Au travail, nous avons souvent besoin de trouver une chaîne de la liste des chaînes de caractères qui est la plus proche d'une autre chaîne de caractères en entrée. Actuellement, nous utilisons l'algorithme de Needleman-Wunsch. Cet algorithme renvoie souvent un grand nombre de faux positifs (si nous fixons le score minimum trop bas), parfois il ne trouve pas de correspondance quand il le devrait (lorsque le score minimum est trop élevé) et, la plupart du temps, nous devons vérifier les résultats à la main. Nous avons pensé que nous devions essayer d'autres alternatives.

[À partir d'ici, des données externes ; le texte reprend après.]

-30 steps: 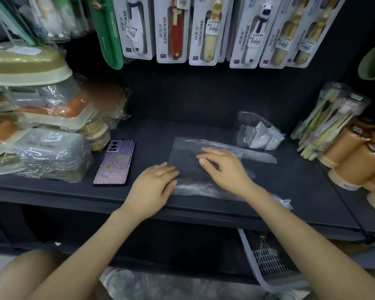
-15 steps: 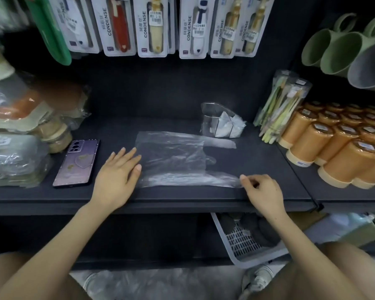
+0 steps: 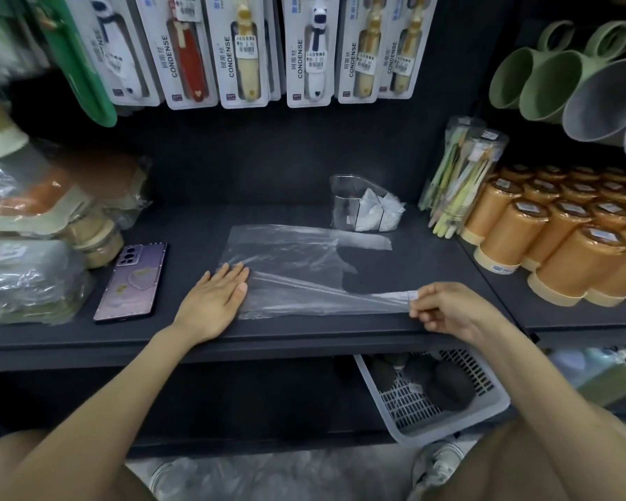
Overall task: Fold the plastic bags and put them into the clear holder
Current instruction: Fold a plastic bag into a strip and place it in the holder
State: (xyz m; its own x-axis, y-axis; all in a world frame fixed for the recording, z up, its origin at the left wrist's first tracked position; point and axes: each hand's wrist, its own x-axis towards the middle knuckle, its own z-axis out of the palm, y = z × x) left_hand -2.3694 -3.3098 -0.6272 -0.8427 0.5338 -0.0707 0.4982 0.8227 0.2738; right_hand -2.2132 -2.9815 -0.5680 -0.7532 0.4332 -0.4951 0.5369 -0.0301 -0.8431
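Plastic bag (image 3: 290, 269) spread flat on the dark shelf (image 3: 196, 218), centre of the frame.
Left hand (image 3: 214, 301) presses its left edge with straight fingers; right hand (image 3: 449, 310) pinches its lower-right handle; clear holder (image 3: 355, 204) stands just behind, holding folded bags.

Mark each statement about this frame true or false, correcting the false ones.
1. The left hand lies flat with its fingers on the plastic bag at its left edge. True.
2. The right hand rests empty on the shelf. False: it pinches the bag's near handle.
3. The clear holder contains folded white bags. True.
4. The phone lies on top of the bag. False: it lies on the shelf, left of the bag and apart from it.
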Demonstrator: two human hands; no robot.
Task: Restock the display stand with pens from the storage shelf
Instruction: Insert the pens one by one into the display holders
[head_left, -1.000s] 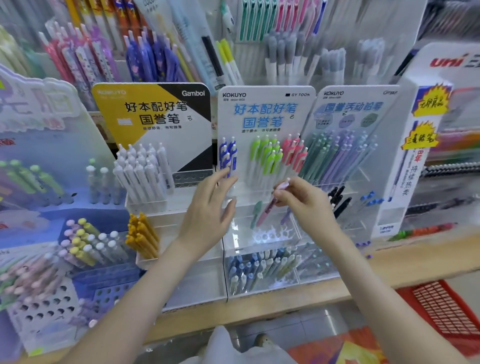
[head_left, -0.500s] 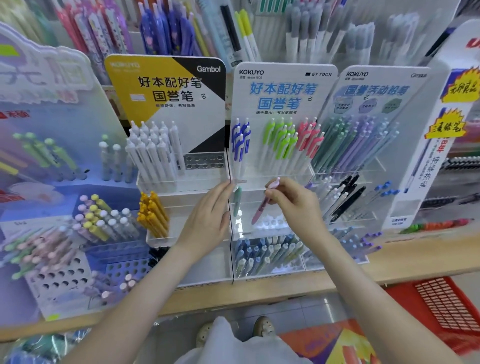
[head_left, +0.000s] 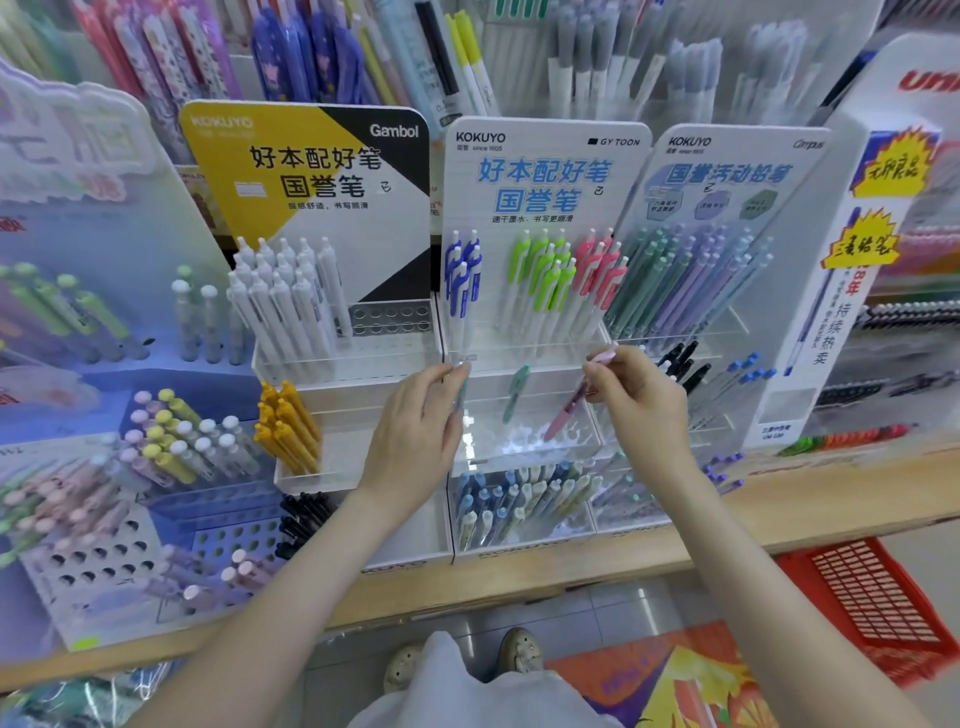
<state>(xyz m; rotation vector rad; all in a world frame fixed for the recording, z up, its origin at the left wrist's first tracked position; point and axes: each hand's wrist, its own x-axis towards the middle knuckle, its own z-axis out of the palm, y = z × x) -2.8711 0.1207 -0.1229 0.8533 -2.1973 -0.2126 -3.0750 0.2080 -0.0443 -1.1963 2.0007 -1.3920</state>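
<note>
The white KOKUYO display stand (head_left: 543, 156) stands in the middle of the shelf. Its top row holds blue, green and pink pens (head_left: 540, 280). My right hand (head_left: 641, 415) pinches the upper end of a pink pen (head_left: 569, 402), which slants with its tip down over the holes of the clear middle tier (head_left: 524, 441). One teal pen (head_left: 516, 392) stands alone in that tier. My left hand (head_left: 415, 436) has straight fingers that touch the stand's left clear edge. Whether anything lies under those fingertips I cannot tell.
A yellow-and-black Gambol stand (head_left: 311, 156) with white pens and orange pens (head_left: 288, 426) is on the left. A pencil stand (head_left: 727, 171) is on the right. The wooden shelf edge (head_left: 779, 519) runs in front, and a red basket (head_left: 878, 603) sits below right.
My right hand has lowered the pink pen closer to the middle tier's holes. My left hand has slid to the stand's left edge. The view has shifted slightly.
</note>
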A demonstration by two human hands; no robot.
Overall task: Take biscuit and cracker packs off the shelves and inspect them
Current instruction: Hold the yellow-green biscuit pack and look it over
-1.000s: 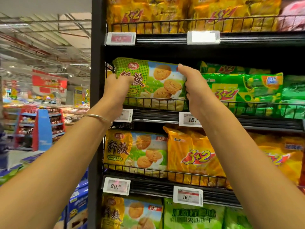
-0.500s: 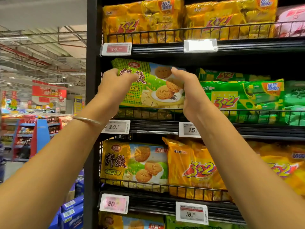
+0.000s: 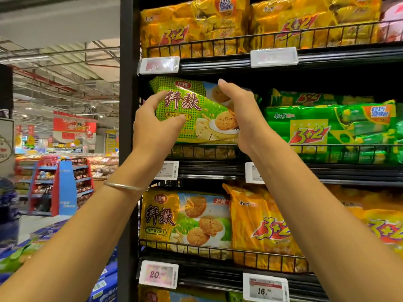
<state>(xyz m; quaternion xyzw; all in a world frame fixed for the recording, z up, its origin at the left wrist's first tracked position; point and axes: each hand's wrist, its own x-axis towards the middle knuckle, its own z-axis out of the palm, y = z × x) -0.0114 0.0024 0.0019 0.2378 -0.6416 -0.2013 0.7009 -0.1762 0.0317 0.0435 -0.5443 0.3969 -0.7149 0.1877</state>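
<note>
Middle shelf, left bay. The green biscuit pack [image 3: 196, 110] was held off the shelf between both hands, its lower edge above the wire front rail [image 3: 327, 147] and its right end dipping a little lower than its left.

Left hand [image 3: 152, 127]: it gripped the pack's left end, thumb across the printed face, fingers behind and out of sight. A thin bangle [image 3: 124, 186] sat on that wrist.
Right hand [image 3: 242, 118]: it was curled round the right end, back of the hand to the camera, so finger contact behind the pack could not be confirmed.

Change over the last second: the pack had stood on the shelf with its bottom edge behind the rail. It then rose above the rail and came nearer to the person, tilting as it went. The price tag [image 3: 166, 170] under it was now partly uncovered.

Something yellowish showed behind the rail below the held pack, possibly a second pack, but the view was too dim to say.

Judgement: the take-off step looked complete for this pack, with the front label facing the camera. Inspection could begin, and the back was not yet seen. The green 3+2 packs [image 3: 327, 131] just to the right sat untouched.
</note>
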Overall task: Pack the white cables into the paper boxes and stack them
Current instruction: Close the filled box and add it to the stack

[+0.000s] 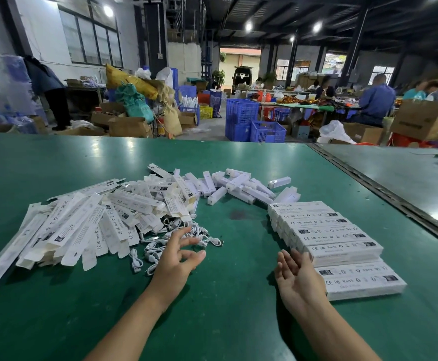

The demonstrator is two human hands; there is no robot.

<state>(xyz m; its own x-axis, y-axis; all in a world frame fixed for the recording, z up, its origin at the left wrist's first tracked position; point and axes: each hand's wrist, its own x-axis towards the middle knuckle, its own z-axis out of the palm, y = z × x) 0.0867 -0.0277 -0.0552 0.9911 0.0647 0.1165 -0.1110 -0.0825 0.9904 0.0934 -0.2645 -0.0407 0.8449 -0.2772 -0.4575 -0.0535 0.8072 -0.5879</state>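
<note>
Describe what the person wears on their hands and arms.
Nothing is worn. The left hand and right hand are bare: no gloves, rings or watch. The left forearm and right forearm are uncovered, with no sleeve in view.

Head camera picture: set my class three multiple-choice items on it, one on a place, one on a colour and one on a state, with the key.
1. The row of closed boxes lies:
A. on the person's left
B. on the person's right
C. on the floor

2. The table is:
A. green
B. red
C. white

3. The right hand:
A. grips a cable
B. pinches a box
C. is open, holding nothing

Key:
1. B, the row sits right beside the right hand.
2. A, green surface shows all around the piles.
3. C, its fingers are straight and its palm is bare.
</note>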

Avez-vous des expériences avec les algorithmes ? Savez-vous comment les algorithmes se comparent les uns aux autres ?

J'aimerais vraiment avoir des conseils.

PS : Nous codons en C#, mais vous ne devriez pas vous en soucier - je m'interroge sur les algorithmes en général.


Oh, je suis désolé d'avoir oublié de le mentionner.

Non, nous ne l'utilisons pas pour faire correspondre des données en double. Nous avons une liste de chaînes de caractères que nous recherchons - nous l'appelons search-list. Ensuite, nous devons traiter des textes provenant de diverses sources (comme les flux RSS, les sites Web, les forums, etc.) - nous extrayons des parties de ces textes (il existe des ensembles entiers de règles pour cela, mais ce n'est pas pertinent) et nous devons les comparer à la liste de recherche. Si la chaîne de caractères correspond à l'une des chaînes de caractères de la liste de recherche, nous devons effectuer un traitement supplémentaire de la chose (ce qui n'est pas non plus pertinent).

Nous ne pouvons pas effectuer la comparaison normale, car les chaînes de caractères extraites des sources extérieures comprennent, la plupart du temps, des mots supplémentaires, etc.

De toute façon, ce n'est pas pour la détection des doublons.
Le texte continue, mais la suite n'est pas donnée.